At the Natchez-Vidalia pass, gauge zero is set at 17.28 feet above sea level.

Current forecasts predict the river will rise to 43.6 by Sunday, will stand at that level for a day and then start to fall by Tuesday — a far cry from last year’s high water, which at this time stood at 54 feet and was rising.

Over the next five days, the National Weather Service has forecast two to three inches of rain to fall in the middle Mississippi River and lower parts of the Ohio River Valley, Jackson-based NWS Hydrologist Marty Pope said.

“About two inches of that will actually fall in the next 24 hours or so, and the rest will fall between about Sunday and Tuesday,” he said.

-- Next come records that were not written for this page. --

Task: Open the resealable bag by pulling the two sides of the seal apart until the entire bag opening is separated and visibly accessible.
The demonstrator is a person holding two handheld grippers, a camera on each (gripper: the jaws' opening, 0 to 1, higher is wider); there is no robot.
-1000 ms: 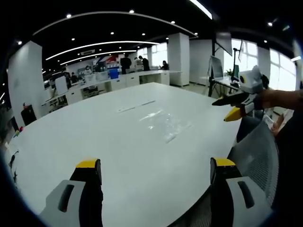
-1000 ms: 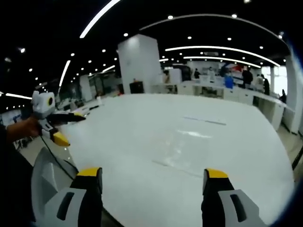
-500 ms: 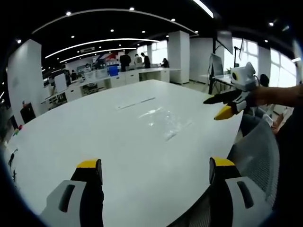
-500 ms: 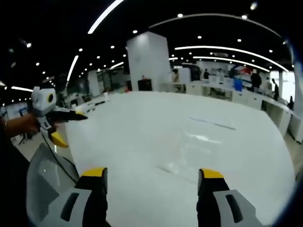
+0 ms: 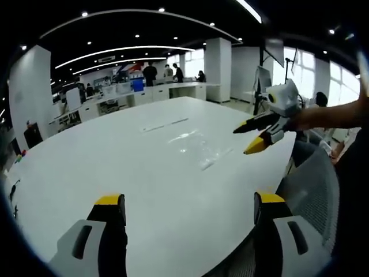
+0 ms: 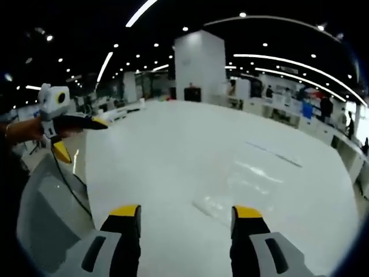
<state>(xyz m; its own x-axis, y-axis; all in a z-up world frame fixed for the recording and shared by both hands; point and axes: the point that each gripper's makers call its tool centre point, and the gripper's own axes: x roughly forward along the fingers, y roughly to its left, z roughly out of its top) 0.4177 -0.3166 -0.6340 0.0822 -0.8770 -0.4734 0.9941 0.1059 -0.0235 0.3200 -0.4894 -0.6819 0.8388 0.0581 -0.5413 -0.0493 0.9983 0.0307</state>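
Jaws of my left gripper (image 5: pixel 188 203) stand wide apart with nothing between them, raised over the near edge of the white table (image 5: pixel 86 167). My right gripper (image 6: pixel 186 212) is parted too, also holding nothing, just short of the bag. Past both sets of tips the clear resealable bag (image 5: pixel 202 151) lies flat on the table top — in the right gripper view it sits just beyond my tips (image 6: pixel 239 187). Beside the table's near edge is a grey mesh chair back (image 5: pixel 314 184). Far behind the table, people stand at white counters (image 5: pixel 173 92).
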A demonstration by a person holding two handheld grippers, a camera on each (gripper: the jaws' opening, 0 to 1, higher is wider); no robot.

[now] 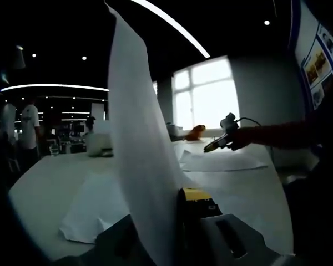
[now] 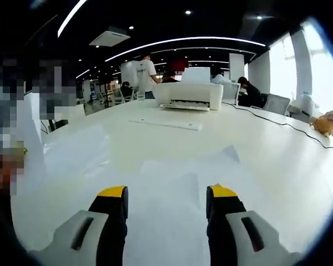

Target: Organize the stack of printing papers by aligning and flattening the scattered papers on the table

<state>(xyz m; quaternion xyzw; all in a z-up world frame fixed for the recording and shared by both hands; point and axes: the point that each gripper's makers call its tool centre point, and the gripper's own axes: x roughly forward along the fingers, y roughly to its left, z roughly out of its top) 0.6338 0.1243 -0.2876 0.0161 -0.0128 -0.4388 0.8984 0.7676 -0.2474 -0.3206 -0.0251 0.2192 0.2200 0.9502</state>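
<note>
In the left gripper view, your left claw is clenched on a sheet of paper that stands upright from its jaws, rising tall and curling toward the top. Behind it, more loose sheets lie flat on the white bench, another spread farther off. Your right claw comes in from the right, held above that far spread; you cannot tell its state here.

In the right gripper view, your right claw hangs released, jaws parted over overlapping sheets lying flat on the bench. Farther along sit a white printer and a thin paper stack before it.
</note>
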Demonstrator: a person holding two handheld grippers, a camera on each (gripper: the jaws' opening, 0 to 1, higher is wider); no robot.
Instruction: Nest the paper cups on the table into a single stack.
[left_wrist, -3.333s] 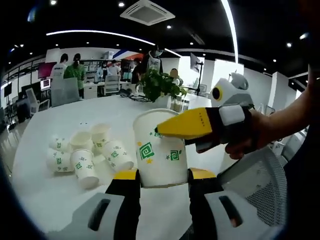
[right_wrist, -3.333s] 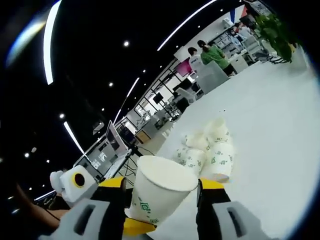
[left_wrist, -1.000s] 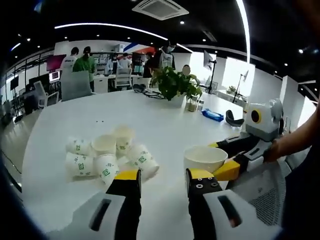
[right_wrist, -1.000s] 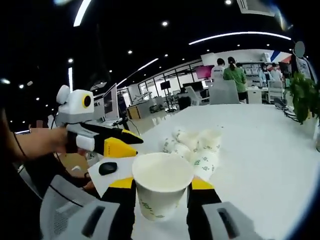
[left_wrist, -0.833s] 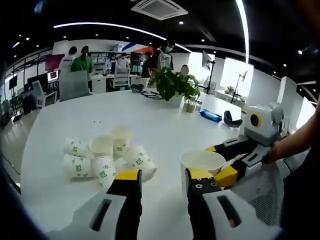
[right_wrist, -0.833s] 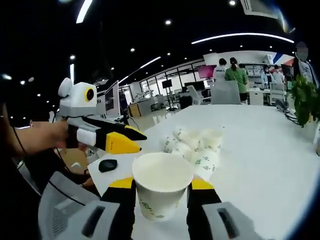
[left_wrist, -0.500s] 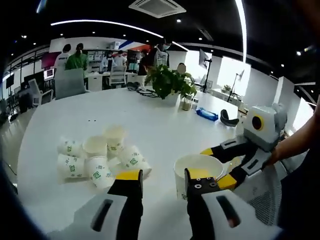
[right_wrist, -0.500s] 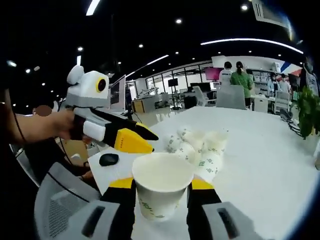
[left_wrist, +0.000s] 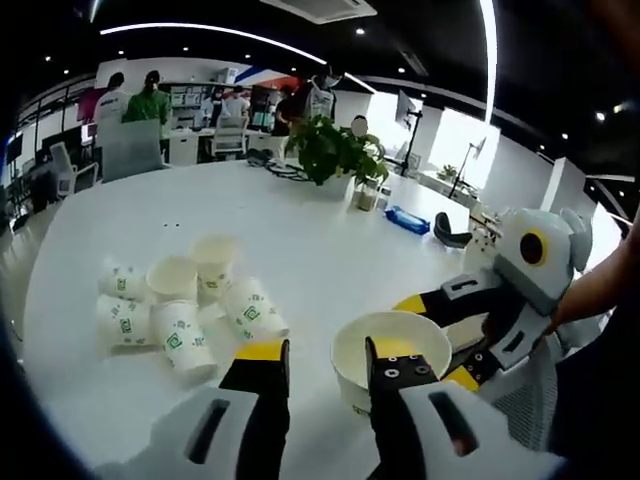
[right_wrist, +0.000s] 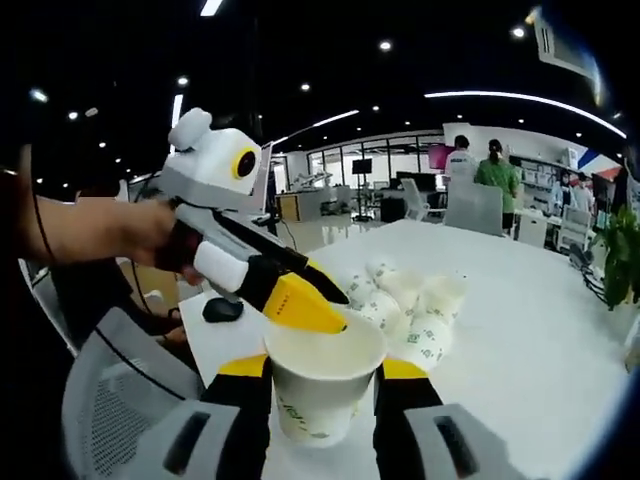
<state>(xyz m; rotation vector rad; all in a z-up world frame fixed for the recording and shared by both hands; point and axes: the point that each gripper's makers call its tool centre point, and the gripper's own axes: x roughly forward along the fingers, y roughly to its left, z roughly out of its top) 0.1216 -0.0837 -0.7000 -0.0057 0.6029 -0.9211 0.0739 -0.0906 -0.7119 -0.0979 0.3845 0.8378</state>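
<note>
Closer now, my left gripper (right_wrist: 300, 300), jaws apart, reaches the cup (right_wrist: 322, 385) clamped in my right gripper (right_wrist: 322, 395); I should grip its rim squarely.

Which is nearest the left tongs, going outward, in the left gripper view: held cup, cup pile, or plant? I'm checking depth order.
1. Held cup: right beside the left tongs' tips, on the right, gripped by the right tongs.
2. Cup pile: on the table, ahead and left.
3. Plant: far across the table, near the back edge.
</note>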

Melting snow in the northern reaches of the Mississippi River and the Ohio River Valley is a factor, but what will matter most is the amount of rainfall that falls on the Mississippi, the Ohio and the Arkansas river basins, Pope said.

When considering the short-term flood forecast, the high water has already crested at Cairo, Ill.

“When you get your crest and you get rainfall behind it, it takes a little more to fill it in behind the crest,” Pope said. “Luckily, the heaviest rain in our area will not occur between the Sunday and Tuesday timeframe.”

The seasonal flood forecast that the NWS released earlier this spring predicts normal rainfall between April and June.

“Rainfall last year was above normal,” Pope said. “It’s been a sort of normal spring rise this year.”

Even if this spring’s water is just a normal rise, people in Deer Park are going to keep an eye on the river, Greer said.

“People down here normally stay prepared,” he said.